> [THE PROBLEM]: Below is a listing; reproduce each line of it exactly.

> [COLLECTED MATERIAL]:
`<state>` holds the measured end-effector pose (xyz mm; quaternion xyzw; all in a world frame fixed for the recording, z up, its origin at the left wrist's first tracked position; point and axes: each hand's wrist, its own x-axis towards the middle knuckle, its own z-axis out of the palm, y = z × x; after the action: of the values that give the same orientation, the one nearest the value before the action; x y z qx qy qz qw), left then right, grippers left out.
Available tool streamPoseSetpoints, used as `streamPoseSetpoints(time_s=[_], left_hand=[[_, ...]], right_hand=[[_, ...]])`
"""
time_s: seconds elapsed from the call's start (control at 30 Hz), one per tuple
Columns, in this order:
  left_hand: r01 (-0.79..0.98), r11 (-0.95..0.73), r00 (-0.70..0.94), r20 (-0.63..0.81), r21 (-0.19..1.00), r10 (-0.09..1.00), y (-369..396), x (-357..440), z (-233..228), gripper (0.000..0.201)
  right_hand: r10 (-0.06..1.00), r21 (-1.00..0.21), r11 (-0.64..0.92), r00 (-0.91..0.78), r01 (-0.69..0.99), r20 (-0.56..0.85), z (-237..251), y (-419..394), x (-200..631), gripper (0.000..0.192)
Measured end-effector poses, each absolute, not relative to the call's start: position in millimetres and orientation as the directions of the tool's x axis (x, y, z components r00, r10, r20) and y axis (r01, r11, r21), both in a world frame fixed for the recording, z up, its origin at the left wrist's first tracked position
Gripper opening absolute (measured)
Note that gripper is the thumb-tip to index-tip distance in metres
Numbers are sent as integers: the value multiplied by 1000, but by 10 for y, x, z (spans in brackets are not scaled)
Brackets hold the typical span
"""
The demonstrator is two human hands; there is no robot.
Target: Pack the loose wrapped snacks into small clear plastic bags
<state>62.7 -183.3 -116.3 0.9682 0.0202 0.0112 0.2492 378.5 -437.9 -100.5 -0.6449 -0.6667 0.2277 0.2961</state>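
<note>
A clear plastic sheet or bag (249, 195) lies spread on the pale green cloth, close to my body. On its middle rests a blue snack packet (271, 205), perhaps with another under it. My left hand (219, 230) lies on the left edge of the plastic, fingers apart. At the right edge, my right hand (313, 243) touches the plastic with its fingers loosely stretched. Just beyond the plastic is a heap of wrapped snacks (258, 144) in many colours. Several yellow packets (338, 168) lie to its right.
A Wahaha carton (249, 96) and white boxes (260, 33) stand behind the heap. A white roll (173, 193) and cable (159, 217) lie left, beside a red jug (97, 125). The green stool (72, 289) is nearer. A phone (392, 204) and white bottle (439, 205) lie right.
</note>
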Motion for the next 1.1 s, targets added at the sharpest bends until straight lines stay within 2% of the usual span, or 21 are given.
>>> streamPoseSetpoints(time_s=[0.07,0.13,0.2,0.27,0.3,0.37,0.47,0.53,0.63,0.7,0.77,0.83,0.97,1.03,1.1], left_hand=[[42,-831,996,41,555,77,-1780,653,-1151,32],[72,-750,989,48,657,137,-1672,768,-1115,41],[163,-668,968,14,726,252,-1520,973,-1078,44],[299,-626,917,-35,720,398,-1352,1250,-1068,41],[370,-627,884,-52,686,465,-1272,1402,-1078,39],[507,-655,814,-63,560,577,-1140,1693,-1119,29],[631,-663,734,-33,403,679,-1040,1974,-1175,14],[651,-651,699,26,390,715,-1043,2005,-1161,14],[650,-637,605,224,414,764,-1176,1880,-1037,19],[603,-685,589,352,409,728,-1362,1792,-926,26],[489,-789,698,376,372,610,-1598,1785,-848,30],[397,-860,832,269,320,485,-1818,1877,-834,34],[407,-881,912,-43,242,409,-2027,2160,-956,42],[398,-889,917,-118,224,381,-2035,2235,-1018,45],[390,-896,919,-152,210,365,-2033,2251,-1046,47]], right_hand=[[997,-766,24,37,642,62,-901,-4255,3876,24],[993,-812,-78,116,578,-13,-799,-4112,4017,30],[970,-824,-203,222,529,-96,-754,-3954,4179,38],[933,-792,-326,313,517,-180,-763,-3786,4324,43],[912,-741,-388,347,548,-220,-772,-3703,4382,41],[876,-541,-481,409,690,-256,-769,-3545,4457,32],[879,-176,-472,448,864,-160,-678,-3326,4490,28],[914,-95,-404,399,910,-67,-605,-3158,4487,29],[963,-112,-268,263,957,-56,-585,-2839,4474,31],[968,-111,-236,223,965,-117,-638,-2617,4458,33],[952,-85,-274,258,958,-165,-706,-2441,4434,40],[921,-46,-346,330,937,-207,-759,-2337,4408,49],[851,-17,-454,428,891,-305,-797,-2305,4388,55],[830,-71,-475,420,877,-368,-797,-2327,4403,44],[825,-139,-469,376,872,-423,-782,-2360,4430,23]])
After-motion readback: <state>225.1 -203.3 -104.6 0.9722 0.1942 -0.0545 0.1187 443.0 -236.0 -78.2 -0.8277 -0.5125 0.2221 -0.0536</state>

> [RESULT OF THIS TASK]:
`<state>` holds the measured end-effector pose (xyz mm; quaternion xyzw; all in a world frame fixed for the recording, z up, its origin at the left wrist's first tracked position; point and axes: each hand's wrist, its own x-axis towards the middle knuckle, its own z-axis out of the palm, y = z × x; after the action: of the values that give the same orientation, the one nearest the value before the action; x y z qx qy qz qw), left then right, grippers left out.
Available tool streamPoseSetpoints, used as `streamPoseSetpoints(time_s=[_], left_hand=[[_, ...]], right_hand=[[_, ...]])`
"""
time_s: seconds elapsed from the call's start (control at 30 Hz), one per tuple
Columns, in this order:
  left_hand: r01 (-0.79..0.98), r11 (-0.95..0.73), r00 (-0.70..0.94), r20 (-0.63..0.81), r21 (-0.19..1.00), r10 (-0.09..1.00), y (-369..396), x (-357..440), z (-233..228), gripper (0.000..0.201)
  right_hand: r10 (-0.06..1.00), r21 (-1.00..0.21), r11 (-0.64..0.92), r00 (-0.91..0.78), r01 (-0.69..0.99), r20 (-0.56..0.85), z (-237..251), y (-419..394), x (-200..631), gripper (0.000..0.192)
Measured end-effector poses, each absolute, not relative to the call's start: position in millimetres and orientation as the directions of the tool's x axis (x, y, z components r00, r10, r20) and y axis (r01, r11, r21), both in a world frame fixed for the recording, z up, its origin at the left wrist's first tracked position
Gripper opening absolute (measured)
Note that gripper is the thumb-tip to index-tip distance in metres
Numbers are sent as integers: the value multiplied by 1000, but by 10 for y, x, z (spans in brackets are not scaled)
Brackets hold the typical span
"""
The demonstrator is two human hands; there is no robot.
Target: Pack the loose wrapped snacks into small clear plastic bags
<state>62.7 -183.3 -116.3 0.9682 0.0202 0.0112 0.2492 378.5 -437.9 -100.5 -0.6449 -0.6667 0.2277 0.2961</state>
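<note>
A clear plastic sheet or bag (249, 195) lies spread on the pale green cloth, close to my body. On its middle rests a blue snack packet (271, 205), perhaps with another under it. My left hand (219, 230) lies on the left edge of the plastic, fingers apart. At the right edge, my right hand (313, 243) touches the plastic with its fingers loosely stretched. Just beyond the plastic is a heap of wrapped snacks (258, 144) in many colours. Several yellow packets (338, 168) lie to its right.
A Wahaha carton (249, 96) and white boxes (260, 33) stand behind the heap. A white roll (173, 193) and cable (159, 217) lie left, beside a red jug (97, 125). The green stool (72, 289) is nearer. A phone (392, 204) and white bottle (439, 205) lie right.
</note>
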Motion for the next 1.1 s, targets added at the sharpest bends until straight lines stay within 2% of the usual span, or 21 are given.
>>> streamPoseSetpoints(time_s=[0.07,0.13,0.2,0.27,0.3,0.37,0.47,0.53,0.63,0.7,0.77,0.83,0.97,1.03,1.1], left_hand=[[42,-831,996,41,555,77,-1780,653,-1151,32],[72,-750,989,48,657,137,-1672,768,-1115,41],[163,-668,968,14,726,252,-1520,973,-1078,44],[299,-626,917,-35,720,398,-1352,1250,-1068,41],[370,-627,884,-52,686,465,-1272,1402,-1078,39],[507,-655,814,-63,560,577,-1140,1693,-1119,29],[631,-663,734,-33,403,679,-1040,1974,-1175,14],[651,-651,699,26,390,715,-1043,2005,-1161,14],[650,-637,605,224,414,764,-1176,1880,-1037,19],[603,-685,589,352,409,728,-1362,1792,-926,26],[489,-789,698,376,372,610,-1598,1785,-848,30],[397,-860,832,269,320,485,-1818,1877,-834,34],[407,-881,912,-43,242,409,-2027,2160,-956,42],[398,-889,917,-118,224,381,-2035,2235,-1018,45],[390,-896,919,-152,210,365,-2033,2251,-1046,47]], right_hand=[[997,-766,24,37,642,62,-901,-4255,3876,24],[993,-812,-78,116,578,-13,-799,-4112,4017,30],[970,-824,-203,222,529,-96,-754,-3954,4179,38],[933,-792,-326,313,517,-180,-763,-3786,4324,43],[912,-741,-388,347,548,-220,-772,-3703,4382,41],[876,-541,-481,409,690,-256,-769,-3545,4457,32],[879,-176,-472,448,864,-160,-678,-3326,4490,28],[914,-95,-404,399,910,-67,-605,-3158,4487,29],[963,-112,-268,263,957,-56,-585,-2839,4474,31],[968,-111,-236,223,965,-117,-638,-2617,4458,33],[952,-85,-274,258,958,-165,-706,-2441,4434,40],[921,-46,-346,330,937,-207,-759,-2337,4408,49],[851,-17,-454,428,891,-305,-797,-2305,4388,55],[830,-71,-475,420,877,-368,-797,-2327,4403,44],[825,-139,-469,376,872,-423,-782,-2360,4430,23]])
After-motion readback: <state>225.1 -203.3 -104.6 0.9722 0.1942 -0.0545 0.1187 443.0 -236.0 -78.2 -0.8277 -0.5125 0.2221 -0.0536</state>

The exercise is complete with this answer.